Figure 3 · Learning together, keeping data local
Coordinating server

Holds the shared model

Hospital ARecords stay here
Hospital BRecords stay here
Hospital CRecords stay here

1/4 · Share the global model

A conceptual server-coordinated FL round. Model updates travel; raw training records do not.

Federated learning (FL) trains a shared machine-learning model without gathering everyone’s raw data in one place. Instead, training happens where the data lives — on phones, in hospitals, or inside companies — and model updates are sent back to a coordinating server.

For example, hospitals can work together on a diagnostic model while keeping patient records local. This is useful when data is sensitive, too large to move, or restricted from being shared. Keeping raw data local does not, by itself, guarantee privacy.

A federated learning system has two kinds of participants. Clients are the data owners — smartphones, laptops, hospital servers, bank branches. A coordinating server orchestrates training without ever seeing the raw data.

Training proceeds in rounds. In each round: (1) the server selects a subset of available clients, (2) the server sends the current global model to those clients, (3) each client trains the model on its local data for a few steps, (4) clients send back only the updated model parameters (or the change in parameters), and (5) the server aggregates the updates into a new global model. This loop repeats until the model converges.

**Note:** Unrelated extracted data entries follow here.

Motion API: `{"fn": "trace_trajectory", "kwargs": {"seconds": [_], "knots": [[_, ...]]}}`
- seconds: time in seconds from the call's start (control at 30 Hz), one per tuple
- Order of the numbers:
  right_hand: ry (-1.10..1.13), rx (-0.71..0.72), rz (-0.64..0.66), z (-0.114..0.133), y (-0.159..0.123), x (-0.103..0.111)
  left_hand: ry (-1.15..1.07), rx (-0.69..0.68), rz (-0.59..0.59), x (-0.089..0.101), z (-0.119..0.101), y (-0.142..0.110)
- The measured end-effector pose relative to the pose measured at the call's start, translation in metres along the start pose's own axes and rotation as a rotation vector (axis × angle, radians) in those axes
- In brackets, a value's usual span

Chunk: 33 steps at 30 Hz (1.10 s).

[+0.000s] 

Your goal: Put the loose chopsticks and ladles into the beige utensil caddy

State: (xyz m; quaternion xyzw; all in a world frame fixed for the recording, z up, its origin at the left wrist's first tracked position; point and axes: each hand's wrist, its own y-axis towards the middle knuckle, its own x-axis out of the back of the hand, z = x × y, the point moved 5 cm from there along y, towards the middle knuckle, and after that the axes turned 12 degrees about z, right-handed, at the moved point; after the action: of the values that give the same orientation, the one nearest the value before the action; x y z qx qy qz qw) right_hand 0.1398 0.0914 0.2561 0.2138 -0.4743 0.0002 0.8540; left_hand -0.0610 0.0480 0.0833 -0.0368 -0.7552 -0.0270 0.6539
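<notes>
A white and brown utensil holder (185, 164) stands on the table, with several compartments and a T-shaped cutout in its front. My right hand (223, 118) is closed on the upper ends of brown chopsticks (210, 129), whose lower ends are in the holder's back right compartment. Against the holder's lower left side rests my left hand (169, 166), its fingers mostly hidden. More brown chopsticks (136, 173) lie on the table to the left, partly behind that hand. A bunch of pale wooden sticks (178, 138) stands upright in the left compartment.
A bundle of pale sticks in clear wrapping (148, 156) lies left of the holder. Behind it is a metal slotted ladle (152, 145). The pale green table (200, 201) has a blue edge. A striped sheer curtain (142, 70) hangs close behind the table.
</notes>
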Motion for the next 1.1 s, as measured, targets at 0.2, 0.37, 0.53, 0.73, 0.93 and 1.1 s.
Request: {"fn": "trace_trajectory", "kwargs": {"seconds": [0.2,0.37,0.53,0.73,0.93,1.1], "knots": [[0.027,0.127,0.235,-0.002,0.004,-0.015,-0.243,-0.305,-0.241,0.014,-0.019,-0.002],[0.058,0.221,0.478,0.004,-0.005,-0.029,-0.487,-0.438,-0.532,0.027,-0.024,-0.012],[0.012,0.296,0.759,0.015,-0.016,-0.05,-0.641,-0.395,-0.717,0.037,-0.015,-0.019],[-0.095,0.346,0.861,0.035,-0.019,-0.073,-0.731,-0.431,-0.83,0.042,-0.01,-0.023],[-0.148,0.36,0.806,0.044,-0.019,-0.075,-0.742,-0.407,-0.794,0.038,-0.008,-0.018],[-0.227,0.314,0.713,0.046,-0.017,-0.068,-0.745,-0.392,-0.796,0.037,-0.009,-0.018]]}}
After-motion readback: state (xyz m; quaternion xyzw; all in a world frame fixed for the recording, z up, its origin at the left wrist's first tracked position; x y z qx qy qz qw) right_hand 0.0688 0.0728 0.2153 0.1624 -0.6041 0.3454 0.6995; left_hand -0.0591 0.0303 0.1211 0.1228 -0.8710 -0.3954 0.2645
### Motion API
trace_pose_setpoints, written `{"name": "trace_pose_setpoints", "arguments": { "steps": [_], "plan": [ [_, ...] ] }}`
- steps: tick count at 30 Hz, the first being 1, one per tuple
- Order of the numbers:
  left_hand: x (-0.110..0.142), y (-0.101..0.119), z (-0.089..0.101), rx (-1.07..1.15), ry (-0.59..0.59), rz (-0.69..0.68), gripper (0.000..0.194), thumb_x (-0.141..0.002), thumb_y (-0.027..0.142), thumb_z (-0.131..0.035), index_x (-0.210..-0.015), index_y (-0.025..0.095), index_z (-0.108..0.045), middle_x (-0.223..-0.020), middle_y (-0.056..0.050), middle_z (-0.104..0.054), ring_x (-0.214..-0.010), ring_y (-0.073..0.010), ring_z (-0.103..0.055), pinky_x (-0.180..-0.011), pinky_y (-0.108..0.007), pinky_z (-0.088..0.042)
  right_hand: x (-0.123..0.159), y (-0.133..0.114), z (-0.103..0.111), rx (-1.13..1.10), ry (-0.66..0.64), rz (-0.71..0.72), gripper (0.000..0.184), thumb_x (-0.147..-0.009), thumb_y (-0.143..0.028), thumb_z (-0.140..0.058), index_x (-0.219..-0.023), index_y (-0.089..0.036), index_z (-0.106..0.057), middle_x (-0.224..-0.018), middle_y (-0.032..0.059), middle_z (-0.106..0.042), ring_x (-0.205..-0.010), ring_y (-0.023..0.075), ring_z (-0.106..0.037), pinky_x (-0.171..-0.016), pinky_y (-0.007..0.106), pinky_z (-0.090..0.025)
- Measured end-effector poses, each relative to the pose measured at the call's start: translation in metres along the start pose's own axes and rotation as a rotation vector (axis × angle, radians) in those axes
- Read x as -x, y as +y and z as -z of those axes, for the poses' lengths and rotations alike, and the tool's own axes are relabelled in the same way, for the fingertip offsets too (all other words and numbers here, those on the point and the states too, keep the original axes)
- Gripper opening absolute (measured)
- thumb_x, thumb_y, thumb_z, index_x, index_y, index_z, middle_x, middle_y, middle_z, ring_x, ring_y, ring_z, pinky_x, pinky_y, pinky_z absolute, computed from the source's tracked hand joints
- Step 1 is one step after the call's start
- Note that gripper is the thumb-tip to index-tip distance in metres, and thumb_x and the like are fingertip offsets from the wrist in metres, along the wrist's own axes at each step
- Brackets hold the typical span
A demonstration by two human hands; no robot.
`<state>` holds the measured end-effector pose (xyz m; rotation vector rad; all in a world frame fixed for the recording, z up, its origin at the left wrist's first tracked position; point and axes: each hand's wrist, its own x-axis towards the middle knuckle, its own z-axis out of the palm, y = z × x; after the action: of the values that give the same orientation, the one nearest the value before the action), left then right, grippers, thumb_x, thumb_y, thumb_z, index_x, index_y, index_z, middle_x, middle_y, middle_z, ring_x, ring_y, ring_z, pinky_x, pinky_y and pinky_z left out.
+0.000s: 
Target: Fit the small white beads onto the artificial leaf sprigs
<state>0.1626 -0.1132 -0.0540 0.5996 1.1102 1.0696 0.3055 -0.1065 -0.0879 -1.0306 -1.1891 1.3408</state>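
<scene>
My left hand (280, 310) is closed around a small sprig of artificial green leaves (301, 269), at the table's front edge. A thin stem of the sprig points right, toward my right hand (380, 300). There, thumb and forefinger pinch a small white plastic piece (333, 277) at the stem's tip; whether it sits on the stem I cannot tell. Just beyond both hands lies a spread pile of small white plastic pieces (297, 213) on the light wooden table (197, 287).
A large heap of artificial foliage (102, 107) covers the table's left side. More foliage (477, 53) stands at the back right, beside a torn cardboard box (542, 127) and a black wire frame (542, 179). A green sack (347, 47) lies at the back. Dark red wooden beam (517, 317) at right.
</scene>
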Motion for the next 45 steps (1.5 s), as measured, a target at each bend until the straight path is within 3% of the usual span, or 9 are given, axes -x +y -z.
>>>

Two important flavors of the setting are worth distinguishing now. Cross-device FL involves a very large number of unreliable clients (millions of phones, most offline at any moment), each with a small dataset. Cross-silo FL involves a small number of reliable, powerful clients (a handful of hospitals), each with a substantial dataset. The algorithms and systems design differ significantly between the two.

Key vocabulary for the rest of the course: participation rate (fraction of clients in a round), local epochs (how long a client trains before sending updates), and aggregation (how the server combines client updates).